Some data elements, for example, ‘Comment’ or ‘Clinical indication’, might be found in many data groups. This is a deliberate design pattern to promote coherence across the data groups. For example, ‘Comment’ serves as a universal data element with a uniform description across all data groups where it is relevant. The overarching context of the data group ensures that the content of one comment can be distinguished from another. Similarly, ‘Clinical indication’ is represented within only a few data groups, however, the consistent naming and description across each data group, such as ‘Procedure completed’ and ‘Medication use statement’, supports design coherence and consistency of AUCDI. However, the specific semantics of each value set may be tailored to most accurately represent the clinical concept.
Iterative growth and development
The intention is that the selection of data groups would grow and expand over time so that additional clinical use cases are addressed and included. The AUCDI will also therefore grow to include more clinical content to address data groups that are not currently well recorded in existing implementations. It is recognised that some clinical information systems do not natively support structured data groups and elements specifically relating to social determinants of health and goals, therefore, it is expected that Smart Forms currently under development to support health care assessments and team care arrangements, will implement these data groups in the short term.

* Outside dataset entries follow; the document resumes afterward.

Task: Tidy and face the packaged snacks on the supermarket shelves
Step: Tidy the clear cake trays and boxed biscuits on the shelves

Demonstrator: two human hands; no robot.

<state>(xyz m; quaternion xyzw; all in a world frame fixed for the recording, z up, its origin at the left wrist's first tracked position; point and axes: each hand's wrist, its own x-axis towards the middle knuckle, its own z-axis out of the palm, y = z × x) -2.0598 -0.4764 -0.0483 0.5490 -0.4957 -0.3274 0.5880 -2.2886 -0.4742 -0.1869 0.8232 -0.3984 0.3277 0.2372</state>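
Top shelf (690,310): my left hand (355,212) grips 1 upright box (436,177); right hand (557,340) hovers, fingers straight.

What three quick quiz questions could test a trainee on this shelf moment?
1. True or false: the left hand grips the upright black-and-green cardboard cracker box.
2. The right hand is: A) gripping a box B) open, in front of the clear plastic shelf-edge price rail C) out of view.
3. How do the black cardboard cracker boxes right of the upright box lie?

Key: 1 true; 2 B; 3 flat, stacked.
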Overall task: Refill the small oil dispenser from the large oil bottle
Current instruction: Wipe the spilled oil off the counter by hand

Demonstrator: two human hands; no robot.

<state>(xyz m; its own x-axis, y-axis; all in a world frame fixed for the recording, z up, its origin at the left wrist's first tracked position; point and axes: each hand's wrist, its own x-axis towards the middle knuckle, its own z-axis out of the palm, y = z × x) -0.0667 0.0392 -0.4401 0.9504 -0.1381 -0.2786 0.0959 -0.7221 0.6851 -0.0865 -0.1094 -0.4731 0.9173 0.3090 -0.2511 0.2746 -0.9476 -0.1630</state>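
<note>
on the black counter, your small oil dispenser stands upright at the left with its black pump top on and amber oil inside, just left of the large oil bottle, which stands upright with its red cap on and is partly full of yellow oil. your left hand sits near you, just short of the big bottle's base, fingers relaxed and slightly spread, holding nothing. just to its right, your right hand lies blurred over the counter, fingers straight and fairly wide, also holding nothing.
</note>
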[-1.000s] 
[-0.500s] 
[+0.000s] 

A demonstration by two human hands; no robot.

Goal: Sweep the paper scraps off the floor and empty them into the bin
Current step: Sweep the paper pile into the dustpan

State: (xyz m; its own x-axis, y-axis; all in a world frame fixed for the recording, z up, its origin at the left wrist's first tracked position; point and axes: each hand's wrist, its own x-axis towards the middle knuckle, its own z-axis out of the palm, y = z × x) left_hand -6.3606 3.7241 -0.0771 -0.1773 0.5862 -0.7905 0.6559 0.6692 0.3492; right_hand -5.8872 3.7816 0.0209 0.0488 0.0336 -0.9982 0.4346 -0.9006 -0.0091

This approach allows data groups to expand whilst simultaneously addressing previously un-recorded/ or inconsistently recorded health data against specifically defined use case examples. Such use cases represent consensus driven clinical requirements expressed by the clinical design group. It is acknowledged that content from newly added clinical concepts may also not be immediately represented in the AU Core FHIR IG and other national technical specifications, however, will provide the roadmap to inform future technical implementations.
Additional concepts and data elements proposed by the Sparked CDG for potential inclusion in AUCDI during scoping workshops have been added to the AUCDI backlog for future consideration.